What the task requires
Copy out exactly the stretch of the listing below that begins at the line containing "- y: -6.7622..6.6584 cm" and ends at the line containing "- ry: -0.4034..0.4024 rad", and copy nothing outside it.

Supplied material
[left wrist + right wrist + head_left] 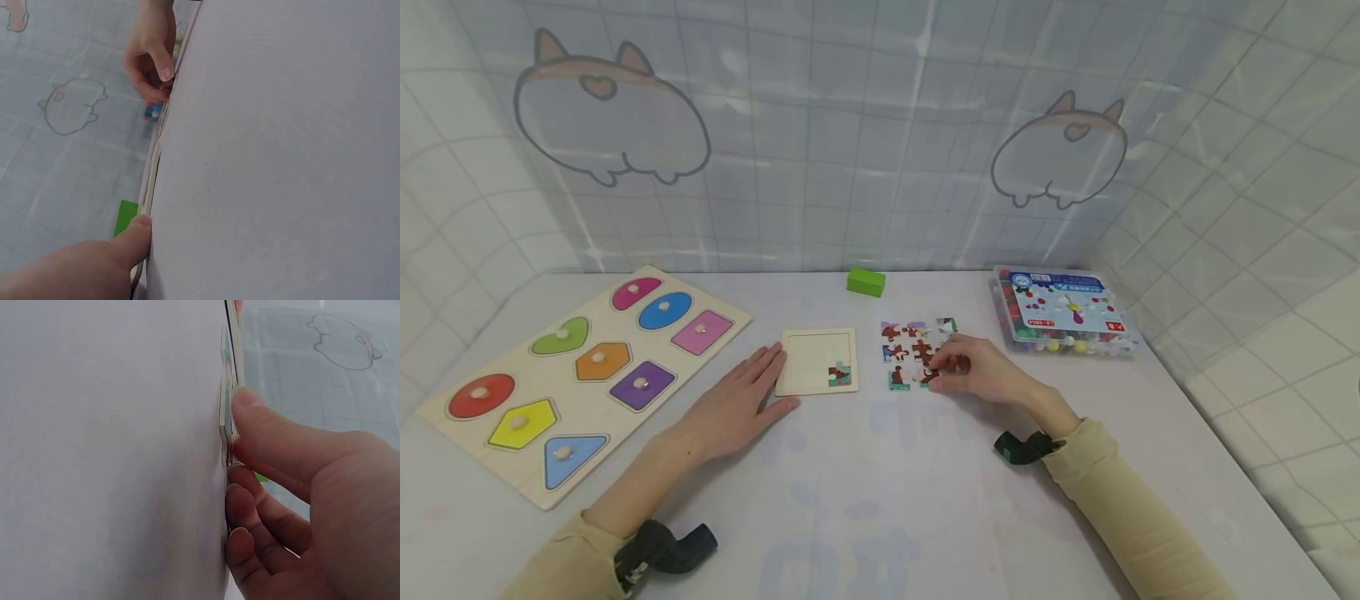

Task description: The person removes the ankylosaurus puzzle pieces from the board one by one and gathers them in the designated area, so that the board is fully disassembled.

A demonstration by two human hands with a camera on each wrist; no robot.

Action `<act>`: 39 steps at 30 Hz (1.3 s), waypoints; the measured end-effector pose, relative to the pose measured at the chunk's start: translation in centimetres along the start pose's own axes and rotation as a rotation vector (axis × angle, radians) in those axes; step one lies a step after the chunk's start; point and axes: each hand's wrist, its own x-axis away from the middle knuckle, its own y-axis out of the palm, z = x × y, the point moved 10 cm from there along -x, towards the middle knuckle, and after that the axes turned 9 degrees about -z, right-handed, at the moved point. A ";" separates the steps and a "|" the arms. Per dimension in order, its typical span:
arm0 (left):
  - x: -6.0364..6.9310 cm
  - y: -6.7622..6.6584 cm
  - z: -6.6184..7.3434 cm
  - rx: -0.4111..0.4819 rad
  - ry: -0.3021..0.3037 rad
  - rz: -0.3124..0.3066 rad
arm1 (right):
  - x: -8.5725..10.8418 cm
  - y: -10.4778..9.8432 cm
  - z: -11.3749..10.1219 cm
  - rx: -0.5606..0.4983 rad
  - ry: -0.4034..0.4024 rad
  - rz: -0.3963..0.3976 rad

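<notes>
My left hand (733, 410) lies with straight fingers at the left side of a small square wooden puzzle tray (808, 354). Its thumb is by the tray's lower edge. One jigsaw piece (840, 374) sits in the tray's lower right corner. To the right of the tray, several loose jigsaw pieces (895, 353) with brown and coloured print lie in loose rows. My right hand (988, 371) pinches a jigsaw piece (225, 415) at the lower right of these rows, at table level. In the head view its fingers partly hide the neighbouring pieces.
A wooden shape board (591, 396) with knobbed coloured shapes lies at the left. A green block (867, 282) sits near the back. At the back right is a clear plastic box (1063, 312) of coloured parts. A tiled sheet (850, 167) hangs behind the table.
</notes>
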 end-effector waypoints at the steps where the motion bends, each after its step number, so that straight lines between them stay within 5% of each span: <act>1: 0.0 0.1 -0.1 -0.001 -0.002 -0.001 | 0.0 0.0 0.0 -0.004 0.004 -0.002; 13: -0.1 0.0 0.1 -0.009 0.000 -0.004 | 0.2 -1.1 -1.5 -0.029 -0.029 0.067; 19: 0.0 0.0 0.1 -0.002 -0.003 -0.001 | -1.7 -1.0 -4.3 -0.002 -0.073 0.107; 32: 0.1 0.0 -0.5 -0.011 -0.021 -0.008 | -8.0 3.3 -10.5 0.004 -0.119 0.067; 39: 0.0 -0.1 -0.1 -0.026 -0.005 -0.004 | -8.9 4.9 -10.5 -0.025 -0.062 0.007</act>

Response area
  - y: -6.7622..6.6584 cm
  - z: -6.6184..7.3434 cm
  - rx: -0.4111..0.4819 rad
  - ry: -0.3021..0.3037 rad
  - rz: -0.3124..0.3066 rad
arm1 (right):
  - x: -8.5725..10.8418 cm
  - y: -10.4778..9.8432 cm
  - z: -11.3749..10.1219 cm
  - rx: -0.5606..0.4983 rad
  - ry: -0.4034..0.4024 rad

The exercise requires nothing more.